Gratitude unlocks the fullness of life. It turns denial into acceptance, chaos into order, confusion into clarity... It turns problems into gifts, failures into success, the unexpected into perfect timing, and mistakes into important events. Gratitude makes sense of our past, brings peace for today, and creates a vision for tomorrow.

Wisdom Quotes

Quote of the day

Ultimately your greatest teacher is to live with an open heart.
Emmanuel
The Ripples Project

Whole Foods 30-day Carbon Diet

Whole Foods is doing an interesting tool to capitalize on the "reduce your carbon footprint" bandwagon. This page features links to their carbon calculator tool, their booklet on their 30-reduction plan (provided in .pdf, but no note on whether you can print the coupons you want to use at home and take them in), a pledge to reduce your footprint, and information.

The booklet is designed to encourage reducing by buying new products. I am disappointed by this because there is a fundamental disconnect between reducing carbon by buying more stuff. But, as Joseph Heath and Andrew Potter write:

... the critique of mass society has been one of the most powerful forces driving consumerism for more than 40 years.
"The Rebel Sell"

Rather than telling me which new products my life is incomplete without, I'd like a 30 step guide that would include projects like "Brainstorm 25 ways to use a t-shirt". I'd like to be able to mail my Burt's Bees organic body wash bottle in for a refill, not encouragement to recycle it.

If you want the bottom line, here's their list of 30 tips.

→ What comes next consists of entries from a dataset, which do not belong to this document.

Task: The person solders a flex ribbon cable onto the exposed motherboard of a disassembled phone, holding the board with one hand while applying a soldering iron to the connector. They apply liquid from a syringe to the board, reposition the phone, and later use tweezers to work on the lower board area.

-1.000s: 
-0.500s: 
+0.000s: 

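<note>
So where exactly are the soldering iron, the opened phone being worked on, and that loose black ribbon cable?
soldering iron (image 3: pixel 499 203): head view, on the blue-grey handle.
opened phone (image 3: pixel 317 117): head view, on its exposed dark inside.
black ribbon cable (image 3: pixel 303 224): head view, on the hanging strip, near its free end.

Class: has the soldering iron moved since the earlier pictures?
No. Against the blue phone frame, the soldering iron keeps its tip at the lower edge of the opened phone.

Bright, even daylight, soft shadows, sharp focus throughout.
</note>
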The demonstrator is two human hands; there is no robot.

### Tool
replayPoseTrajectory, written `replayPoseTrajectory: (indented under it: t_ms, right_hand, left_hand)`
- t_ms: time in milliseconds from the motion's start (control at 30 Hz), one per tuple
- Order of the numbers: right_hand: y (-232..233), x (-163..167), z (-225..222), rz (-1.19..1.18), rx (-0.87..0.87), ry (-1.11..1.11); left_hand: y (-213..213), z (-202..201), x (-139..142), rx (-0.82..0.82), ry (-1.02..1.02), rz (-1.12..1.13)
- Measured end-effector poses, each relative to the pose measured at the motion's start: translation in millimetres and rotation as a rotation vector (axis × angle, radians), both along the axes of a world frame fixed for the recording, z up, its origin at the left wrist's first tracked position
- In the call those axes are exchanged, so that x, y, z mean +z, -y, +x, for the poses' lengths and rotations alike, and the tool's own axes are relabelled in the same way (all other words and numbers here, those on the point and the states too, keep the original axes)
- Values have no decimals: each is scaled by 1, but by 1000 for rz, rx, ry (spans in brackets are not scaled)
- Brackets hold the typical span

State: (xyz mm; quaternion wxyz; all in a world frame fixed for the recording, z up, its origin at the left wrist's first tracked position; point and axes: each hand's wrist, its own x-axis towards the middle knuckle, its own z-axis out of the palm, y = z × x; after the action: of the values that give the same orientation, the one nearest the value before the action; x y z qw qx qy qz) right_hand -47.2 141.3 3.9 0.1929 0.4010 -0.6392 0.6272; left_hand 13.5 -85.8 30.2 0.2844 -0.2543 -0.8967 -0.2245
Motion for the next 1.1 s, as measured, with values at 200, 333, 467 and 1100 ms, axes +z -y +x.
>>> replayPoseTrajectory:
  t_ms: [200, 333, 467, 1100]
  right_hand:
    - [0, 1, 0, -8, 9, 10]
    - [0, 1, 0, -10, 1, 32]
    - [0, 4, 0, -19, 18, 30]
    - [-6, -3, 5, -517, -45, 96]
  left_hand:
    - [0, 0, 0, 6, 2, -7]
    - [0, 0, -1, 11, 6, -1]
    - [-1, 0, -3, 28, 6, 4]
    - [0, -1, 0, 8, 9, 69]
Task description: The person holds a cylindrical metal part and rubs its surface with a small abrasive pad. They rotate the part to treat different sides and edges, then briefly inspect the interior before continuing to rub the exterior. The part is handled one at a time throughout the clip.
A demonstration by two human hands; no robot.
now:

Looking over it, I pretty much agree with what's there. I'm surprised and pleased by the plug for local grown food and home-grown food... seeing as they're in business to sell food and not plants. ;-)

Friday, April 13

And the Oscar goes to...

I was so excited for Al Gore on Oscar night.

The next morning I started reflecting on An Inconvenient Truth again. I like to think it was a reminder of many things I already know and value... and yet... and yet I had exactly zero compact fluorescent bulbs replacing incandescents in my new house. I had to wonder if I really believed Mr. Gore... or if the message was still taking up residence in my, "gee, wouldn't it be nice if the world was different" category.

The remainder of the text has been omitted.